Work instruction: Print nothing but the lines below starting at the line that holds "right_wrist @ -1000" and ending at the line that holds "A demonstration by", including both, each exactly as written.

The data:

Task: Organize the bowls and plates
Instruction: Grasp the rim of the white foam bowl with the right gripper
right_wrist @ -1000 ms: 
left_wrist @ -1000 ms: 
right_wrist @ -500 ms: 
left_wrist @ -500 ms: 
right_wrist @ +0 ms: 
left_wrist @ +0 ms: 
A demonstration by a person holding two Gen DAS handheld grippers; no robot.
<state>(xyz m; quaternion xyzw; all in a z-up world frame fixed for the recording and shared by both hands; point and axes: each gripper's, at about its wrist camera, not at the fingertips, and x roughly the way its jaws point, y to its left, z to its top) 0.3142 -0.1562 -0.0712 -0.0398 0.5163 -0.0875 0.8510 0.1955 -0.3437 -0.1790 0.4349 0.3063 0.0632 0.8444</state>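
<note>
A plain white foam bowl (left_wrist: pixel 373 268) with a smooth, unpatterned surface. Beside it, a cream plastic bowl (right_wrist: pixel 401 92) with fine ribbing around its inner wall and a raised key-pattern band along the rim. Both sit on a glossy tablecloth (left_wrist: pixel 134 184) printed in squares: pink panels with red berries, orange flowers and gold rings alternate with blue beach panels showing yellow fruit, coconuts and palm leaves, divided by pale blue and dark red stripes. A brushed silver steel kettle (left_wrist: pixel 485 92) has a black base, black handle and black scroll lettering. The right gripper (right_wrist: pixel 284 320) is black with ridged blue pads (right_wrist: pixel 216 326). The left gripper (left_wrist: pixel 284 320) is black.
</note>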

Exercise output:
right_wrist @ -1000 ms: 
left_wrist @ -1000 ms: 
right_wrist @ -500 ms: 
left_wrist @ -500 ms: 
right_wrist @ +0 ms: 
left_wrist @ +0 ms: 
A demonstration by a person holding two Gen DAS handheld grippers; no robot.

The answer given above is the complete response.